The material below holds a span beginning at the line with "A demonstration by" and ending at the line with "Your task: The". Quote that span exactly, both ends included, and only that span.
---
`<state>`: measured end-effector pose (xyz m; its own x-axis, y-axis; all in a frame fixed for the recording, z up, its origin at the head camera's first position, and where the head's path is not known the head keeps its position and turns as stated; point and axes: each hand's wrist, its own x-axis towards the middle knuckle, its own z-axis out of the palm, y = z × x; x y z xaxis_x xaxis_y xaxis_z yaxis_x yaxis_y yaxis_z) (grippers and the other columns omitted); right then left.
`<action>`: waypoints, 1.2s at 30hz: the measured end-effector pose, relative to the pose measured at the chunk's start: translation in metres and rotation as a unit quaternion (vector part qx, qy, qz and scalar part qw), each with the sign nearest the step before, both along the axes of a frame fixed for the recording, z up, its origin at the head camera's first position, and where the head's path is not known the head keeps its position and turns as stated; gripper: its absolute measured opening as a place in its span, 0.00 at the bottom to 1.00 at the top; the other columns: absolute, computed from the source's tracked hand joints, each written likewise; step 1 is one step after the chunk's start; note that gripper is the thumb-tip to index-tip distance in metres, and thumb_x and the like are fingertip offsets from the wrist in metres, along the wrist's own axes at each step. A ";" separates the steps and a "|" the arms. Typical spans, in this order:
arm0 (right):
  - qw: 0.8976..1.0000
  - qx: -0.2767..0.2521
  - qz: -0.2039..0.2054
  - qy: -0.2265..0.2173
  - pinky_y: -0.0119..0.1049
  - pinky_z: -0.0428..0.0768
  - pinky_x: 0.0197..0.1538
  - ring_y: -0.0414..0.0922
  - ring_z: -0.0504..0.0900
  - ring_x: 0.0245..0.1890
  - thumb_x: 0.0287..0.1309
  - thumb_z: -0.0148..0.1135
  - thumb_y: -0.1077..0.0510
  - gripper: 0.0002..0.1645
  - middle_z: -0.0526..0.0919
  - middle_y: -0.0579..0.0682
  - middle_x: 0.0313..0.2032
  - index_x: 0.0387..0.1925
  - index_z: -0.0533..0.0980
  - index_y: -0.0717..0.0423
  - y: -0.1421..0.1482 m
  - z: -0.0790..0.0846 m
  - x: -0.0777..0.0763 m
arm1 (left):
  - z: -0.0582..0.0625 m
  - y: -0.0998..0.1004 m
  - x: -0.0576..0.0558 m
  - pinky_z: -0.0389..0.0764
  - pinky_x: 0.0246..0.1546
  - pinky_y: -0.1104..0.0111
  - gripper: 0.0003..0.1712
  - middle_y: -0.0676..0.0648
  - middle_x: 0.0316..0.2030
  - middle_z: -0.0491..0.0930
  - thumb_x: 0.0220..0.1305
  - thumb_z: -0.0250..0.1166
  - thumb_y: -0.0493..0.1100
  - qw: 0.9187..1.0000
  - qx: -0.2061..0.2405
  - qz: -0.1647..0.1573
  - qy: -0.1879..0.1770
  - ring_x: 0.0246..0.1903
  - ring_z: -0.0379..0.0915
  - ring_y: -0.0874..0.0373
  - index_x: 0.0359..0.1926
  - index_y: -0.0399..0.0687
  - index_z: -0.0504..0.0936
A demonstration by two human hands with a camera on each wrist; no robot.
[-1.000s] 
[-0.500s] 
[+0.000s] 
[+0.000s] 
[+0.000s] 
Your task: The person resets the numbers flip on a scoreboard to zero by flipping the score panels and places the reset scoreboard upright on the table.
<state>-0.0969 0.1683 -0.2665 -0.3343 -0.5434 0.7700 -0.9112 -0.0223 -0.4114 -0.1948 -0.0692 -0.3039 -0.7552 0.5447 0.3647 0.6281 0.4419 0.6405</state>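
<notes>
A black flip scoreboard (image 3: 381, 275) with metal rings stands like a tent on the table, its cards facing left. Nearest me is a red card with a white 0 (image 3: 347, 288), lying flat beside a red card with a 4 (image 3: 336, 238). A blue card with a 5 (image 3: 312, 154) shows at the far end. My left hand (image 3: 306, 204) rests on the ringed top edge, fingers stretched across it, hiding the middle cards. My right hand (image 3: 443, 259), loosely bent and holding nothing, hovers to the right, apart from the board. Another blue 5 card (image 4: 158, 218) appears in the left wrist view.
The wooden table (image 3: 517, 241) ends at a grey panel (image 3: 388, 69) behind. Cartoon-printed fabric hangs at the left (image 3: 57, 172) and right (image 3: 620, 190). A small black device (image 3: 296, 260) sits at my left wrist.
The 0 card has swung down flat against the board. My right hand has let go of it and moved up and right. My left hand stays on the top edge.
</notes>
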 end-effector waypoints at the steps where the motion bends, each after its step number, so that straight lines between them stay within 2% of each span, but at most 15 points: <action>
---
[RESULT]
A demonstration by two human hands with a camera on each wrist; no robot.
[-1.000s] 
[-0.500s] 
[+0.000s] 
[+0.000s] 
[+0.000s] 
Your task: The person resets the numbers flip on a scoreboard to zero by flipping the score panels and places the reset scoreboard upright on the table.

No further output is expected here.